§ What to produce:
Below are lines of data, and only some are wanted. Please repeat exactly those from the line that has "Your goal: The" through the line that has "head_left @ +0".
Start of Data listing
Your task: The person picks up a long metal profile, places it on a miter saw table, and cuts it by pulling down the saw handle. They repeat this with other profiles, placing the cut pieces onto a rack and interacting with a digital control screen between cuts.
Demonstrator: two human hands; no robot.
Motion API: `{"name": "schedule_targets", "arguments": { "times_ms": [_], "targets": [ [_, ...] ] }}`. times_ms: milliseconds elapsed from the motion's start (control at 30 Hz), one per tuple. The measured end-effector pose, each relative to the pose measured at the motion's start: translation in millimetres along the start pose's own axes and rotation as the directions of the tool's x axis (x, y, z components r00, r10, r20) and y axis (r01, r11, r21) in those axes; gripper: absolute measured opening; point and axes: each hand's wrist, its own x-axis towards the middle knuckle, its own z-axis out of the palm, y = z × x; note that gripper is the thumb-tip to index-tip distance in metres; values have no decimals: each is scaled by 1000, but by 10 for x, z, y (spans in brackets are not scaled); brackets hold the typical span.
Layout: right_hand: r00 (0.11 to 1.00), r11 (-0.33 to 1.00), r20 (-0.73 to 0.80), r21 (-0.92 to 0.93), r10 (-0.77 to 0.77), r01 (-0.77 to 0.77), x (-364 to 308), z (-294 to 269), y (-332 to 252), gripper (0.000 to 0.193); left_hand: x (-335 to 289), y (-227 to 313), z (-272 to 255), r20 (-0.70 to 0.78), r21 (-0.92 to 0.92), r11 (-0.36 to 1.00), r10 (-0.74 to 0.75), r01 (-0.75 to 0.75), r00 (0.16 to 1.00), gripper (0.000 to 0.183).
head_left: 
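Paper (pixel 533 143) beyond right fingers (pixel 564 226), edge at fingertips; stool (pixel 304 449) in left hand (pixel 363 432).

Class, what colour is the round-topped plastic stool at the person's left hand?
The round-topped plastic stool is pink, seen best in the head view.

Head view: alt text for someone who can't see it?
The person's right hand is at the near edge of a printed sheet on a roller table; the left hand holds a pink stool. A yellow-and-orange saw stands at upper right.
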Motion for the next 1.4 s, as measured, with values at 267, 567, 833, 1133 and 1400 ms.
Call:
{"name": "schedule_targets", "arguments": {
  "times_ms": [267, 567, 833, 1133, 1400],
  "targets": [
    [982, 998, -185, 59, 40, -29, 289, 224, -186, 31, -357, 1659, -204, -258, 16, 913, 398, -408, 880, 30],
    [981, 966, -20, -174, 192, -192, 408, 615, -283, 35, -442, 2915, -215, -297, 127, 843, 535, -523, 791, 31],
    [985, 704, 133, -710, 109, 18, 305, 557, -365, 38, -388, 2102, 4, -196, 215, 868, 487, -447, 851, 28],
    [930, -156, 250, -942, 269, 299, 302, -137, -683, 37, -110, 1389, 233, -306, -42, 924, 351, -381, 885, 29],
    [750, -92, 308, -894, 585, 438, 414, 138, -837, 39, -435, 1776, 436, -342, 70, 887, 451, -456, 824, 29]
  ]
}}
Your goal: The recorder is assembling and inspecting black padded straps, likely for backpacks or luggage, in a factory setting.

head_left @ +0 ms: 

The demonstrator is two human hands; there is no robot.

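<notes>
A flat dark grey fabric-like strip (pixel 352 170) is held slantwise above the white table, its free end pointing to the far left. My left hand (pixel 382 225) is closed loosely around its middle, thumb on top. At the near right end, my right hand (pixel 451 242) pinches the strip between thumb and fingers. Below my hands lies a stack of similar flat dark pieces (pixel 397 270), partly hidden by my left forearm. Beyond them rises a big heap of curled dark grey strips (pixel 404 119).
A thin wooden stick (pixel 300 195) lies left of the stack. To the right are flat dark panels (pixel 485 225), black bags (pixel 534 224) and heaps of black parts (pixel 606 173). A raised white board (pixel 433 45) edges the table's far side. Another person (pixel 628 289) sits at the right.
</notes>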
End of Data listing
§ Written solution:
Your goal: The recorder is assembling and inspecting black padded straps, likely for backpacks or luggage, in a factory setting.

head_left @ +0 ms: 

Further output is not needed for this exercise.